Starfish

Starfish is a tool for comparing and intersecting multiple VCF files with haplotype awareness by using the powerful RTGTools vcfeval engine. The name "Starfish" comes from the shape of the Venn diagram the program can draw (with 5 VCFs!).

Requirements

• Python3
• pysam
• bcftools
• RTG Tools
• pyvenn [optional: for drawing Venn diagrams]

Installation

git clone --recursive https://github.com/dancooke/starfish

Usage

There are just three required options:

• --sdf (short -t): The RTG Tools SDF reference directory (use rtg format)
• --variants (short -V): A list of VCF files to intersect.
• --output (short -O): A directory path to write intersections.

For example:

./starfish \
    -t reference.sdf \
    -V vcf1.vcf.gz vcf2.vcf.gz vcf3.vcf.gz \
    -O isec

Will result in the directory isec containing the following files:

• A.vcf.gz: Records unique to vcf1.vcf.gz.
• B.vcf.gz: Records unique to vcf2.vcf.gz.
• C.vcf.gz: Records unique to vcf3.vcf.gz.
• AB.vcf.gz: Records in vcf1.vcf.gz and vcf2.vcf.gz but not vcf3.vcf.gz.
• AC.vcf.gz: Records in vcf1.vcf.gz and vcf3.vcf.gz but not vcf2.vcf.gz.
• BC.vcf.gz: Records in vcf2.vcf.gz and vcf3.vcf.gz but not vcf1.vcf.gz.
• ABC.vcf.gz: Records common to vcf1.vcf.gz, vcf2.vcf.gz, and vcf3.vcf.gz.

In other words, the VCF files are labelled (in order) using upper-case letters, and the filenames in the output directory contain records unique to the labels in the filename.

Restricting comparison to certain regions

By default, all regions in the reference genome (which must be the same for all input VCFs) are used. To restrict comparison to a subset of regions, supply a BED file to the --regions option.

Ignoring filtered records

By default, records that are filtered are not included in the comparison. To include them add the --all-records option the your command.

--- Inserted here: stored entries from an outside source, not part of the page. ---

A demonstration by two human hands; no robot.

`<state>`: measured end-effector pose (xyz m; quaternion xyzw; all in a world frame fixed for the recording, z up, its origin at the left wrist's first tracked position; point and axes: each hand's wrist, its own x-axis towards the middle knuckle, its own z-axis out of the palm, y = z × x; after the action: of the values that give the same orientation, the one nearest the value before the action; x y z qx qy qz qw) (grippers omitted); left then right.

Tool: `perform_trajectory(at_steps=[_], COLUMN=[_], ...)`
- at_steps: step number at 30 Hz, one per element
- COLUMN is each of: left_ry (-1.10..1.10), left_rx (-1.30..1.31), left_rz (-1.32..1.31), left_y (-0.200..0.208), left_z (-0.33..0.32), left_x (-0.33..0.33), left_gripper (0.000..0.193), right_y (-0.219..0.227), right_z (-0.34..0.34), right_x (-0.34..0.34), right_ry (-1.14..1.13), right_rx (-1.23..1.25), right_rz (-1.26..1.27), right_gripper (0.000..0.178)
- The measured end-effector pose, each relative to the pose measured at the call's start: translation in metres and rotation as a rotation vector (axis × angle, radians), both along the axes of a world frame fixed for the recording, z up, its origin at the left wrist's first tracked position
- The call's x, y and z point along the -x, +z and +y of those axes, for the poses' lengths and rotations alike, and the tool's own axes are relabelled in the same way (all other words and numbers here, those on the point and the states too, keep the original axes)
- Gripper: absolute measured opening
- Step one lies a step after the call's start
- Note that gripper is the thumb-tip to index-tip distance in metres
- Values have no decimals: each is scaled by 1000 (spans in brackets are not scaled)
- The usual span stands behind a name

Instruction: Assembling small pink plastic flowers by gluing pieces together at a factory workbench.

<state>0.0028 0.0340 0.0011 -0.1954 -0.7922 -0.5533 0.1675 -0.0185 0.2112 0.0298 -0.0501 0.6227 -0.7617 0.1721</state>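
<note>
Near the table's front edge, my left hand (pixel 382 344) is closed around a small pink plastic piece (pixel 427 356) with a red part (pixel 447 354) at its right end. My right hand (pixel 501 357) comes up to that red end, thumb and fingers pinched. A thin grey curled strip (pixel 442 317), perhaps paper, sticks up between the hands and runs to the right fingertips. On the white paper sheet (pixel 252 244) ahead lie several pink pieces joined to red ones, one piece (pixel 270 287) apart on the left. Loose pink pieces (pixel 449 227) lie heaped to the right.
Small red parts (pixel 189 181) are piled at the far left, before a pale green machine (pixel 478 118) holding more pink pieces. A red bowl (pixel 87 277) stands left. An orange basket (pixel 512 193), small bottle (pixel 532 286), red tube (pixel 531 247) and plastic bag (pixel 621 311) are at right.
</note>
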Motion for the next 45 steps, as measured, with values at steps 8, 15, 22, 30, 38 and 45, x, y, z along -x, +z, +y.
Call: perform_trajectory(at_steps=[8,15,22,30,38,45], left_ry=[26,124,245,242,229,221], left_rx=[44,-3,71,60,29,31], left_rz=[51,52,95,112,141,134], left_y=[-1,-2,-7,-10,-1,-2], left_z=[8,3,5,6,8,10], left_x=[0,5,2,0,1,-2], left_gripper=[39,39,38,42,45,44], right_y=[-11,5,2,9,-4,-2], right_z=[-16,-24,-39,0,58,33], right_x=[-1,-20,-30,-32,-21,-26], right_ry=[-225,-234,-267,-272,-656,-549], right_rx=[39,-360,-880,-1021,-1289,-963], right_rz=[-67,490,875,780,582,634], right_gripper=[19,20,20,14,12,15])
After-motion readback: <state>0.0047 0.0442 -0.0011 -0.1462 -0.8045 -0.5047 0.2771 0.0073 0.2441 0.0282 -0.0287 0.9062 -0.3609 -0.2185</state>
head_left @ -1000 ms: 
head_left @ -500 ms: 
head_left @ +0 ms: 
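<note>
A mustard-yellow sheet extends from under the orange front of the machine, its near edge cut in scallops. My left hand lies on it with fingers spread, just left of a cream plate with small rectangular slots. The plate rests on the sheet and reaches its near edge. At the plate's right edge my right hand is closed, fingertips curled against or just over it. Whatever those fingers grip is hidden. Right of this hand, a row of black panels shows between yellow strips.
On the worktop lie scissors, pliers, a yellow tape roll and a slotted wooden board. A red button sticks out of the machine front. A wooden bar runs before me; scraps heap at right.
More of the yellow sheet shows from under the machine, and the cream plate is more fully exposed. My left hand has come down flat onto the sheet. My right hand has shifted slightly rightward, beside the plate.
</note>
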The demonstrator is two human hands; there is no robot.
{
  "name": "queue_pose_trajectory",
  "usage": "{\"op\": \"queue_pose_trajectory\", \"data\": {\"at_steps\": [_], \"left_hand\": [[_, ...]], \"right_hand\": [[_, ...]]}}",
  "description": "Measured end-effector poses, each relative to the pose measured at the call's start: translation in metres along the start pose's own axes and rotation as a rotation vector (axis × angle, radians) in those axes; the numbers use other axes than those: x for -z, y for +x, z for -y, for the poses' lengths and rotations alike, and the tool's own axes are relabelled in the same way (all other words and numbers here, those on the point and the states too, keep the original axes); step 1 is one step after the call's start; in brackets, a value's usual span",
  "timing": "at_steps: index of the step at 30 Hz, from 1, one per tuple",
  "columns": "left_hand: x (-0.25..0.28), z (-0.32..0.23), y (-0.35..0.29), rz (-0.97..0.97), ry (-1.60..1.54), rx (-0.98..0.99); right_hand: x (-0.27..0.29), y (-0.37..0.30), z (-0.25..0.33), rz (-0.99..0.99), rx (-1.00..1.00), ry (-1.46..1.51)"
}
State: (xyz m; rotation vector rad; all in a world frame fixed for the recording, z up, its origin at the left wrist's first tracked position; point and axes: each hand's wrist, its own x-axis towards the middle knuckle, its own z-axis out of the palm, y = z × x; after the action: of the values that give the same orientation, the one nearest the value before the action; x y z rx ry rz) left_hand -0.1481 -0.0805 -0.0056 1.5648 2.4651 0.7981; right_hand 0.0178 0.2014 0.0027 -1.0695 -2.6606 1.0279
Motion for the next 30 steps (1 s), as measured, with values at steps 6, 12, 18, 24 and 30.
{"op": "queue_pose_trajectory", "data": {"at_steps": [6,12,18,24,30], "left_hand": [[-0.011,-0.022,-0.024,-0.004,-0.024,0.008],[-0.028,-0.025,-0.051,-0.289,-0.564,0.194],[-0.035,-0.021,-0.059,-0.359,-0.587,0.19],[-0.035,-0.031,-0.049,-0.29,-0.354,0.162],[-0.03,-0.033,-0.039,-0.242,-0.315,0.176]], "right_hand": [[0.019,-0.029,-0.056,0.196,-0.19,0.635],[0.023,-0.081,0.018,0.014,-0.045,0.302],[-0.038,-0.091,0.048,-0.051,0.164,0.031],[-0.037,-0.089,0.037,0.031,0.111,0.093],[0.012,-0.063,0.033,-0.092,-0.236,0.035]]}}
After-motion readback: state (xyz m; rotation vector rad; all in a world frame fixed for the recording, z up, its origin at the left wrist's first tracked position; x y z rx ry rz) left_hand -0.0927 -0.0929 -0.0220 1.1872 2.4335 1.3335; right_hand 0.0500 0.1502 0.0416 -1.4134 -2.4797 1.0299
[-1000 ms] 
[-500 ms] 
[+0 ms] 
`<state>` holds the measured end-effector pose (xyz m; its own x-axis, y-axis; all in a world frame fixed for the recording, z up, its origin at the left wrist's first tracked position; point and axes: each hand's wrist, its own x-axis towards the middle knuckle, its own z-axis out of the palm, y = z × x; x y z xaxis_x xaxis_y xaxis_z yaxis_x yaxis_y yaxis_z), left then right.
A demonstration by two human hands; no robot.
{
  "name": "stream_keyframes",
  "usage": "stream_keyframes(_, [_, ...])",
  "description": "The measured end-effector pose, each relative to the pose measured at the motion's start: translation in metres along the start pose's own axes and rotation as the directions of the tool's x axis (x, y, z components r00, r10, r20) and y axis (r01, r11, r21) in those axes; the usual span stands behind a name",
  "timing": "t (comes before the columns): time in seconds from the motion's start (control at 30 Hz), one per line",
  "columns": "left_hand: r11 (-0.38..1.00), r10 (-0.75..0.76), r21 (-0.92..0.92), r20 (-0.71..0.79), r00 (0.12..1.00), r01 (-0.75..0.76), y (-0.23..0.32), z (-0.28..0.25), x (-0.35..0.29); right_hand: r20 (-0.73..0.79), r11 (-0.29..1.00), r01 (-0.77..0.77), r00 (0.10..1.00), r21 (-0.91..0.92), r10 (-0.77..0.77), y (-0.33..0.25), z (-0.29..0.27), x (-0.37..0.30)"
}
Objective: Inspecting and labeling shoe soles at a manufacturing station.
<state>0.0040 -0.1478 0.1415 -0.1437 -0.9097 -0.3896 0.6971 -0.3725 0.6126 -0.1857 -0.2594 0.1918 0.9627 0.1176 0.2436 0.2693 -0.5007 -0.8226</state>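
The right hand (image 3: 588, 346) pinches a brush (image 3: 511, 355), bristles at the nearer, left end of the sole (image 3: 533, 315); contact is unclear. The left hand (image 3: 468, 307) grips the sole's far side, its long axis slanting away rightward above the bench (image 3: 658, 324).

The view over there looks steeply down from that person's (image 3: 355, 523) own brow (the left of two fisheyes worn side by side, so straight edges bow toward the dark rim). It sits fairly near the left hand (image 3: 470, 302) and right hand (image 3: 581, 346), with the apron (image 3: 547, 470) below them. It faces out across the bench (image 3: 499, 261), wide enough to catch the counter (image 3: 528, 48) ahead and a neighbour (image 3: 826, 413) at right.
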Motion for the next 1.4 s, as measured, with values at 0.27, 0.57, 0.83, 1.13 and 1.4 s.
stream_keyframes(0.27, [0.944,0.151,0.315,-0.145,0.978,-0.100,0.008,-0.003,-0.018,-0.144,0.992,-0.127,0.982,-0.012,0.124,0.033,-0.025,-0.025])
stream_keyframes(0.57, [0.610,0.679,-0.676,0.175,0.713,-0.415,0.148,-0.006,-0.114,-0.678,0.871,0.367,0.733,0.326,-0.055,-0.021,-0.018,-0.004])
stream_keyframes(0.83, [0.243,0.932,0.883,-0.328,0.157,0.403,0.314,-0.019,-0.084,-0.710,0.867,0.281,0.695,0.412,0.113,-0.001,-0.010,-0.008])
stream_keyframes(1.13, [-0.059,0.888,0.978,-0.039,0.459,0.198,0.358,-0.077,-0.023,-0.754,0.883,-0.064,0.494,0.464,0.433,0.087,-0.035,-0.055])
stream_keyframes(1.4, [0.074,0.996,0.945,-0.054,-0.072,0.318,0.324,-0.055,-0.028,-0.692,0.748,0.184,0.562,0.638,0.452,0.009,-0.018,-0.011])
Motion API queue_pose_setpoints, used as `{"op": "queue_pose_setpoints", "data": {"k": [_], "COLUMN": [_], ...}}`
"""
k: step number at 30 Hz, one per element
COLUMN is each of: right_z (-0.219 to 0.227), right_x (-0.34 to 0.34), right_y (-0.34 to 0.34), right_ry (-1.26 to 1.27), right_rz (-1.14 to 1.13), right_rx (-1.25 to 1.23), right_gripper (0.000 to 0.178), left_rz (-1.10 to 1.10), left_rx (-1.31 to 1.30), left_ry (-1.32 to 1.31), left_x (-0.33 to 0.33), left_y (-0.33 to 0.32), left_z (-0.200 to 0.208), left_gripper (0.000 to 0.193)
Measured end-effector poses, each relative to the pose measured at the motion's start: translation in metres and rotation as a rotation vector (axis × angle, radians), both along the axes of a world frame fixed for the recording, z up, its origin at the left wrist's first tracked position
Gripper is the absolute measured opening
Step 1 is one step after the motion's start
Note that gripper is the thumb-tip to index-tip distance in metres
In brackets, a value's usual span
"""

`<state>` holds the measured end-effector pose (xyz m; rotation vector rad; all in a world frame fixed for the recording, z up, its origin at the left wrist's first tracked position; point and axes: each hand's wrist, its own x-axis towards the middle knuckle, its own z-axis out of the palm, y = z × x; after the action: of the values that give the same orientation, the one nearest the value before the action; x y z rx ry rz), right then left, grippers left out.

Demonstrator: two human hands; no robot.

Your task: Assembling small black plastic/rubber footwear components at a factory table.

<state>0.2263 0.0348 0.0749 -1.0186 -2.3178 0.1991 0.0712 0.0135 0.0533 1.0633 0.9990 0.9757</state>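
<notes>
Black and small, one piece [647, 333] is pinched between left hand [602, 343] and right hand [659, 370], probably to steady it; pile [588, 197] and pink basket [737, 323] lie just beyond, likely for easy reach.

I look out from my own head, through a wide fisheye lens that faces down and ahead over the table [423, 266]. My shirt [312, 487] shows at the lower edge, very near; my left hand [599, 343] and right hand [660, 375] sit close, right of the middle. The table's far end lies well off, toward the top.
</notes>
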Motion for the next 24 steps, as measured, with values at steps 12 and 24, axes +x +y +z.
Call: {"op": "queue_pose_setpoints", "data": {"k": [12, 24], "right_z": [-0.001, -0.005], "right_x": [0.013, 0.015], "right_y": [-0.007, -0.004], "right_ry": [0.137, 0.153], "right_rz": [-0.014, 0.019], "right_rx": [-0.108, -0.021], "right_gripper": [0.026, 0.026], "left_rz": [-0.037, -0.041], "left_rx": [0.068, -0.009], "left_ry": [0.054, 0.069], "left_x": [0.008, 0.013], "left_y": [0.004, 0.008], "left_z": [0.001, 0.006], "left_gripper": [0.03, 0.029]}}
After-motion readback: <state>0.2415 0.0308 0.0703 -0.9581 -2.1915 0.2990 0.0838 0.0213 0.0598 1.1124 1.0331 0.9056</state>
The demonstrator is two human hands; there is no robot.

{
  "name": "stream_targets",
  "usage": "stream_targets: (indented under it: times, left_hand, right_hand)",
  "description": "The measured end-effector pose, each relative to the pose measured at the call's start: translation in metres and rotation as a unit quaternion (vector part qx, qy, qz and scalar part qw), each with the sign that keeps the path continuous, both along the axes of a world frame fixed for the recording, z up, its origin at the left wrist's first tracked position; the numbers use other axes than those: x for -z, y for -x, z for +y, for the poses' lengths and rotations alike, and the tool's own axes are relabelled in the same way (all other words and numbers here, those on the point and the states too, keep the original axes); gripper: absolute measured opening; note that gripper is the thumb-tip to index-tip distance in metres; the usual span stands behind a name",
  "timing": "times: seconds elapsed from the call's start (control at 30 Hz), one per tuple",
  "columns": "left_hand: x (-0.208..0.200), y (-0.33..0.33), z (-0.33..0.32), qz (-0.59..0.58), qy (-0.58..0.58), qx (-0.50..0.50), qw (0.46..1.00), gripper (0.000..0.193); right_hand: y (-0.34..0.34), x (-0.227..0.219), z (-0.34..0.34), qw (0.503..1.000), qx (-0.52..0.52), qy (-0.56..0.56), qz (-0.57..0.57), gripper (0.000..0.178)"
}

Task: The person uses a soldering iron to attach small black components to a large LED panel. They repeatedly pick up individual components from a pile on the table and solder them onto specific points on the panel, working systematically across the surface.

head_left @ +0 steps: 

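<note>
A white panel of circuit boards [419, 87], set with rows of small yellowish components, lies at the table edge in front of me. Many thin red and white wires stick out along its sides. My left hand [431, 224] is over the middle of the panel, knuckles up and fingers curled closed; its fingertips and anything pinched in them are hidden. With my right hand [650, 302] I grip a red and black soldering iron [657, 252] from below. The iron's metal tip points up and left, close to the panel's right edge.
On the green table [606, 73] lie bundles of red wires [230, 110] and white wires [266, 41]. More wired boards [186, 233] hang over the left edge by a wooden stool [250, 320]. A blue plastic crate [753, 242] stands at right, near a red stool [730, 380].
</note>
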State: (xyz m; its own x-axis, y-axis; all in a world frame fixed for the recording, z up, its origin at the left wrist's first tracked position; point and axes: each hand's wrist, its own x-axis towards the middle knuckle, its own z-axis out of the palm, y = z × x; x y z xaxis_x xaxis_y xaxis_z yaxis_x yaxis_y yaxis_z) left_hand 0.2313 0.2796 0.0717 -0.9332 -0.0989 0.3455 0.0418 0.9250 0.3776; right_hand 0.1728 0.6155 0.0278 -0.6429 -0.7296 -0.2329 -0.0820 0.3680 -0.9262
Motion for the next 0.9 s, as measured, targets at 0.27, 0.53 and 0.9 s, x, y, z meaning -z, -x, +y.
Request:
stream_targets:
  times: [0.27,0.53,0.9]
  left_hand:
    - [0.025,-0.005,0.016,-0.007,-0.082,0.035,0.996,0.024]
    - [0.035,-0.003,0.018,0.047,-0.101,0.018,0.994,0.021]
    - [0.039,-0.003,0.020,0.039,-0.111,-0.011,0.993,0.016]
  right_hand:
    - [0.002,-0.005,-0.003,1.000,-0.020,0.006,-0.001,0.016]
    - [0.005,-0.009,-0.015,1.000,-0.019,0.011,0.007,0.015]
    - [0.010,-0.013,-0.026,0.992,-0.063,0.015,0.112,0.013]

Ignoring genotype mismatches

By default, records will not be matched if the genotypes do not match. To ignore genotype mismatches (and only compare called alleles), use the --squash-ploidy option:

./starfish \
    -t reference.sdf \
    -V vcf1.vcf.gz vcf2.vcf.gz vcf3.vcf.gz \
    -O isec \
    --squash-ploidy

Comparing samples without genotypes

To compare callsets without genotypes; only use ALT alleles:

./starfish \
    -t reference.sdf \
    -V vcf1.vcf.gz vcf2.vcf.gz vcf3.vcf.gz \
    -O isec \
    --samples ALT \
    --squash-ploidy

Drawing Venn diagrams

Starfish can draw Venn diagrams showing the number of intersected records for up to 6 VCFs (if the pyvenn package is installed). To do this you need to supply names for each of the VCFs with the --names option and add the --venn command:

./starfish \
    -t reference.sdf \
    -V vcf1.vcf.gz vcf2.vcf.gz vcf3.vcf.gz \
    -O isec \
    --names Octopus GATK4 FreeBayes \
    --venn

Limiations

Starfish has a number of limitations:

• Only haploid and diploid genotype comparisons are supported (due to RTGTools vcfeval).
• Only one sample can be compared. You can use the --sample option if your VCFs have multiple samples, but the given sample must be present in all input VCFs.
• The number of unique intersections grows exponentially with the number of input VCFs.